** TASK TO COMPLETE **
Should a line below contain the word "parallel", report it.
Top of RECORDS FOR THE TASK
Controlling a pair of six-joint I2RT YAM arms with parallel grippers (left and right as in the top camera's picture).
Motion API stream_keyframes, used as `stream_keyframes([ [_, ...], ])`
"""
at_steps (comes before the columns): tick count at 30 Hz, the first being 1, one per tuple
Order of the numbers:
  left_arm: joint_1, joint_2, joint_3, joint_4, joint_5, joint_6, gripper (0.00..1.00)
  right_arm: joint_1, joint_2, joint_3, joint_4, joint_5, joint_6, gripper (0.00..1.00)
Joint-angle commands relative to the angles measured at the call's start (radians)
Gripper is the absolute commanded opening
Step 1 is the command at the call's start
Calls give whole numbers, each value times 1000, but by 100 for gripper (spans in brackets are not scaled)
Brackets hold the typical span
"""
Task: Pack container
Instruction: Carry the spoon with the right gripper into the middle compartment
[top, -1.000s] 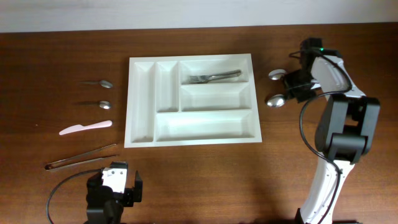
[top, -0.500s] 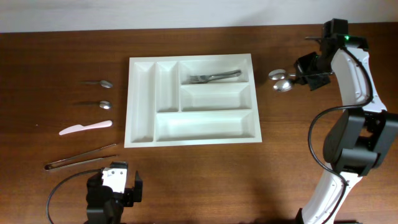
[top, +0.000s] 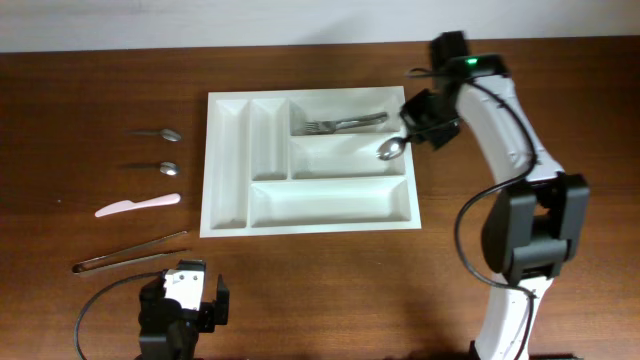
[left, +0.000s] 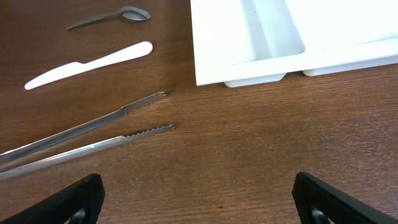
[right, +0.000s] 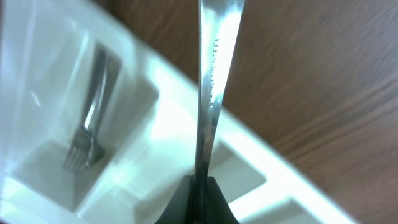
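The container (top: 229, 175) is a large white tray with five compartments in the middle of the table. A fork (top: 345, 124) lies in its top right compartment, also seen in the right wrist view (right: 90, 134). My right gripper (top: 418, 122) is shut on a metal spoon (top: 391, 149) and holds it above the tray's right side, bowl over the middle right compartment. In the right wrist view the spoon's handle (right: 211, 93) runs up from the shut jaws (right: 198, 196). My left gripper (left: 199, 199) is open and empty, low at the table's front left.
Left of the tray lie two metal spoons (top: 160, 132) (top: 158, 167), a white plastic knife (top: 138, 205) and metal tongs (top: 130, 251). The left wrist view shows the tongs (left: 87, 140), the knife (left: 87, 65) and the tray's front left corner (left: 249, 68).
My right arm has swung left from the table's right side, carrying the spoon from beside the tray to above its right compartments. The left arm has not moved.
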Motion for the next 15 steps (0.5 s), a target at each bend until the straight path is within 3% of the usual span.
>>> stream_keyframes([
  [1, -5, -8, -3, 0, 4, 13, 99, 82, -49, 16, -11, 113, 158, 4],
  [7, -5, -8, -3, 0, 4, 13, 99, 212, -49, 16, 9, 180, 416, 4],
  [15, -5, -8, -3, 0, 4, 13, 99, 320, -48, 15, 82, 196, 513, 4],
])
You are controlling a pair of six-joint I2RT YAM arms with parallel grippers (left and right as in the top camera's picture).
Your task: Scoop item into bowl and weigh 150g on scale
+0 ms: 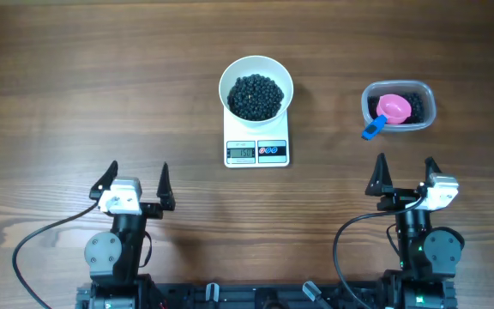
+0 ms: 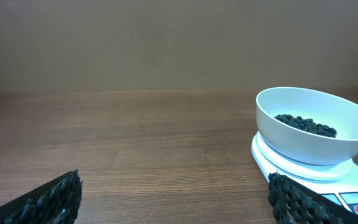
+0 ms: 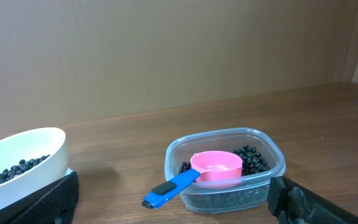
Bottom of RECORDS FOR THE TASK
** ANSWER SECTION **
Controlling a pair of six-joint I2RT YAM arms with parallel grippers (left and right as in the top camera's picture).
You are controlling a pair of six-joint I2RT YAM arms with parallel grippers (left and right as in the top camera's picture).

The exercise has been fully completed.